* _How to complete this task_: Pictures aside, print all of the data below exactly as written.

*** Begin section ***

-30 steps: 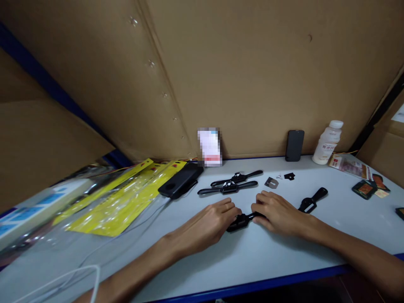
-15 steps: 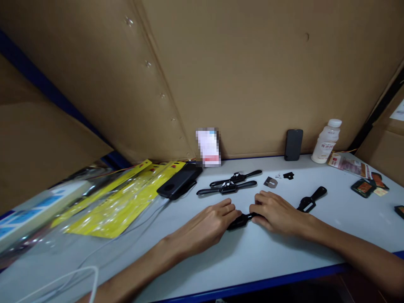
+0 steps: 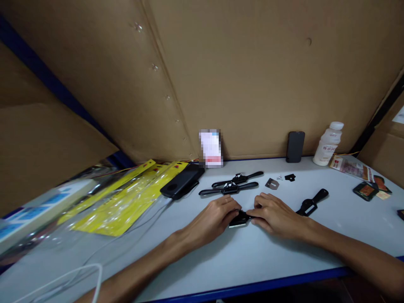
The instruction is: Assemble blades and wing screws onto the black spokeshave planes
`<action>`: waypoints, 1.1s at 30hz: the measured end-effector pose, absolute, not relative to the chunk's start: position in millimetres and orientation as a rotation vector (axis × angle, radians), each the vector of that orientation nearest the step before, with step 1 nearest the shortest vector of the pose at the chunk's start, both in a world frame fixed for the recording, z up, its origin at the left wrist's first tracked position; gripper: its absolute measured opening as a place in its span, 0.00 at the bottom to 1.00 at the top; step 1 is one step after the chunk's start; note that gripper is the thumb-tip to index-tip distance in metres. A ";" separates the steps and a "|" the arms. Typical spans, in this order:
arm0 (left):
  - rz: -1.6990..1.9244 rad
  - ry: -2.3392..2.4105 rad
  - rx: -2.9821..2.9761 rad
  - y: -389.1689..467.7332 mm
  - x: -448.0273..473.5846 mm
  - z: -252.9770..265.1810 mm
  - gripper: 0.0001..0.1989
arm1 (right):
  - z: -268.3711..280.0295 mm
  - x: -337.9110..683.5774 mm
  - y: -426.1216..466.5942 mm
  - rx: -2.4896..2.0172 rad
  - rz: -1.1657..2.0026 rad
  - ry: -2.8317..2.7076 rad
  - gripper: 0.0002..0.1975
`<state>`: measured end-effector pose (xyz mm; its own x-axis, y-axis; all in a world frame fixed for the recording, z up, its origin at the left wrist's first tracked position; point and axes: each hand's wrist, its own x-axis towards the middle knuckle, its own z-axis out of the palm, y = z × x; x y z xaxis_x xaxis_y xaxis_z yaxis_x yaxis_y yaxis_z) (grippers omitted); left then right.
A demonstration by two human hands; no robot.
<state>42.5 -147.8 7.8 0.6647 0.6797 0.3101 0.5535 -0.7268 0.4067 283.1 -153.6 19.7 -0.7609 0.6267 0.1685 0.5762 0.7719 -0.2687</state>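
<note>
Low over the table, my left hand and my right hand both grip a black spokeshave, one at each side of its middle. Fingers cover most of its two handles; a pale blade edge shows along its near side. Behind my hands lie two more spokeshaves, a nearer one and a farther one, with silvery screws on top. A loose slotted blade, small silvery screws and a black cap plate rest beyond my right hand. Partly behind my right wrist is a bare spokeshave body.
Yellow plastic packages, a power strip and a black device with a cable lie at left. A lit phone, a dark phone and a bottle stand by the cardboard wall. Small packets are at right.
The held spokeshave has turned so that its pale blade edge shows. My left fingers have shifted slightly on it. The whole view has moved a little.
</note>
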 end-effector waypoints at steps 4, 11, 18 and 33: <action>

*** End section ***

* _Solution to this task_:
-30 steps: 
-15 steps: 
+0 steps: 
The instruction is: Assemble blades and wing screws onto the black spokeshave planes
`<action>`: waypoints, 1.1s at 30hz: the measured end-effector pose, absolute, not relative to the chunk's start: position in millimetres and orientation as a rotation vector (axis × angle, radians), each the vector of that orientation nearest the step before, with step 1 nearest the shortest vector of the pose at the chunk's start, both in a world frame fixed for the recording, z up, its origin at the left wrist's first tracked position; gripper: its absolute measured opening as a place in its span, 0.00 at the bottom to 1.00 at the top; step 1 is one step after the chunk's start; note that gripper is the thumb-tip to index-tip distance in metres. A ";" separates the steps and a "|" the arms. Typical spans, in this order:
arm0 (left):
  - rz: -1.6990..1.9244 rad
  - ry: -2.3392..2.4105 rad
  - rx: -2.9821..2.9761 rad
  - y: -389.1689..467.7332 mm
  - x: -448.0273..473.5846 mm
  - z: -252.9770..265.1810 mm
  - gripper: 0.0001..0.1989
arm1 (right):
  - z: -268.3711..280.0295 mm
  - x: -337.9110..683.5774 mm
  - y: -426.1216..466.5942 mm
  - rx: -2.4896..2.0172 rad
  - rz: -1.1657..2.0026 rad
  - ry: -2.8317..2.7076 rad
  - gripper: 0.0002..0.1975
`<state>`: measured end-effector pose (xyz mm; its own x-axis, y-axis; all in a world frame fixed for the recording, z up, its origin at the left wrist's first tracked position; point and axes: each hand's wrist, its own x-axis towards the middle knuckle, its own z-axis out of the palm, y = z × x; x y z xaxis_x xaxis_y xaxis_z yaxis_x yaxis_y yaxis_z) (grippers omitted); left then right.
A demonstration by two human hands; no robot.
<state>42.5 -147.8 7.8 0.6647 0.6797 0.3101 0.5535 -0.7268 0.4067 283.1 -153.6 19.7 -0.7609 0.6267 0.1685 0.5762 0.7719 -0.2687</state>
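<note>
Low over the table, my left hand and my right hand both grip a black spokeshave, one at each side of its middle. Fingers cover most of its two handles; a pale blade edge shows along its near side. Behind my hands lie two more spokeshaves, a nearer one and a farther one, with silvery screws on top. A loose slotted blade, small silvery screws and a black cap plate rest beyond my right hand. Partly behind my right wrist is a bare spokeshave body.
Yellow plastic packages, a power strip and a black device with a cable lie at left. A lit phone, a dark phone and a bottle stand by the cardboard wall. Small packets are at right.
The held spokeshave has turned so that its pale blade edge shows. My left fingers have shifted slightly on it. The whole view has moved a little.
</note>
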 end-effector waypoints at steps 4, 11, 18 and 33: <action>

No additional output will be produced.